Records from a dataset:
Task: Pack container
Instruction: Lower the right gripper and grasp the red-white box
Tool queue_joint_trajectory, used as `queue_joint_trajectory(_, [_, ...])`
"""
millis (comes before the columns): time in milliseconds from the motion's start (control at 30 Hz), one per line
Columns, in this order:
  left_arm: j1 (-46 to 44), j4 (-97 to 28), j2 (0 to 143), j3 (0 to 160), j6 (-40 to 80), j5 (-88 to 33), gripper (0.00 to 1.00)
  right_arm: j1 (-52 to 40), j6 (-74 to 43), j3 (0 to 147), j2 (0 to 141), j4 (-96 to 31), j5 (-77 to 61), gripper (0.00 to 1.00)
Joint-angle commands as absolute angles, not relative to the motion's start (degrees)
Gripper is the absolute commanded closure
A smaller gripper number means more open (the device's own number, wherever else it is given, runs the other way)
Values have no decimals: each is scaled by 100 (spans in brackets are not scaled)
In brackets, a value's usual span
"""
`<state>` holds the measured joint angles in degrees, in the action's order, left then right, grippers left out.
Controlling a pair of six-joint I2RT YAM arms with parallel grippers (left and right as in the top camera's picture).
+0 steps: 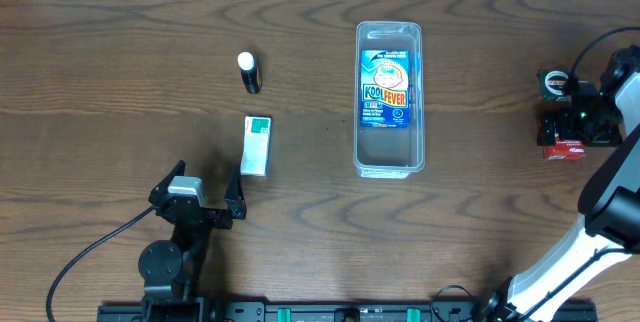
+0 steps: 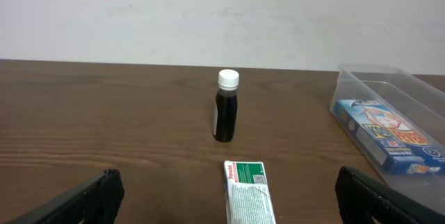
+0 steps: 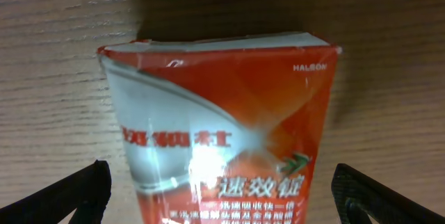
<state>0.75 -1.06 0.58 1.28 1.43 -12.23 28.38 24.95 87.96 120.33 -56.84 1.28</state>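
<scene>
The clear plastic container (image 1: 390, 99) stands right of the table's middle with a blue KoolFever box (image 1: 385, 87) lying inside; both also show in the left wrist view, the container (image 2: 389, 85) and the blue box (image 2: 386, 137). A green-and-white box (image 1: 257, 144) lies left of centre, and in the left wrist view (image 2: 247, 190) it sits between my fingers' line. A dark bottle with a white cap (image 1: 249, 72) stands behind it (image 2: 226, 109). My left gripper (image 1: 205, 194) is open, just short of the green-and-white box. My right gripper (image 3: 221, 189) is open, straddling a red-and-white box (image 3: 222, 126) at the far right (image 1: 563, 148).
The right arm's cable and body run along the table's right edge (image 1: 610, 212). The left arm's base stands at the front edge (image 1: 165, 262). A pale wall rises behind the table in the left wrist view (image 2: 208, 15).
</scene>
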Motion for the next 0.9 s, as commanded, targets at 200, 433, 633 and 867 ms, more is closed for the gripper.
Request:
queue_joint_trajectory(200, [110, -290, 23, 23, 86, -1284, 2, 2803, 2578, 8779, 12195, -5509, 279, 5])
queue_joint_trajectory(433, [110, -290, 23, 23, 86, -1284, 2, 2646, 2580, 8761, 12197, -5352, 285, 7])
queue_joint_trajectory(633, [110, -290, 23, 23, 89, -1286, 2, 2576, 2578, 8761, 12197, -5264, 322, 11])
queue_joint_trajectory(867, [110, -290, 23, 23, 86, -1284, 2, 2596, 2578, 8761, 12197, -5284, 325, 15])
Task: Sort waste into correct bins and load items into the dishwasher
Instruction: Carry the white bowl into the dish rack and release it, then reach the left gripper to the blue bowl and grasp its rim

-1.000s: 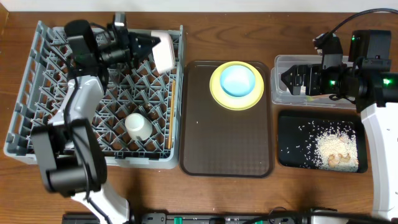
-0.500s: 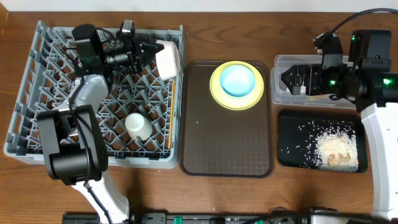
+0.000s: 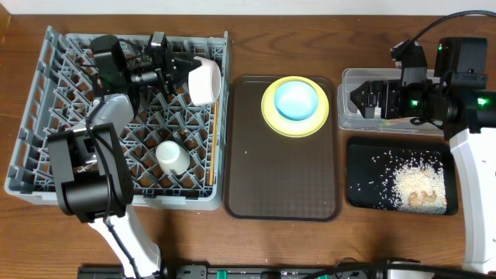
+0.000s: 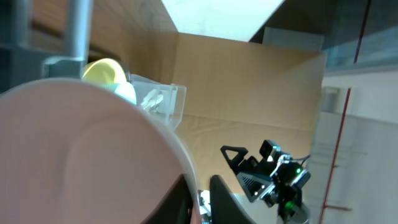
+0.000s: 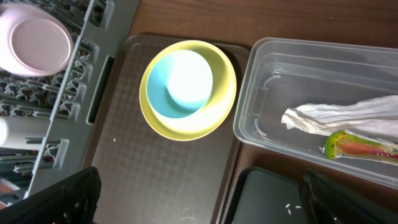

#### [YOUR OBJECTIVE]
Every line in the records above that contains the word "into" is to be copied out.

#### [RESULT OF THIS TASK]
Task: Sort waste into correct bins and load items into the dishwasher
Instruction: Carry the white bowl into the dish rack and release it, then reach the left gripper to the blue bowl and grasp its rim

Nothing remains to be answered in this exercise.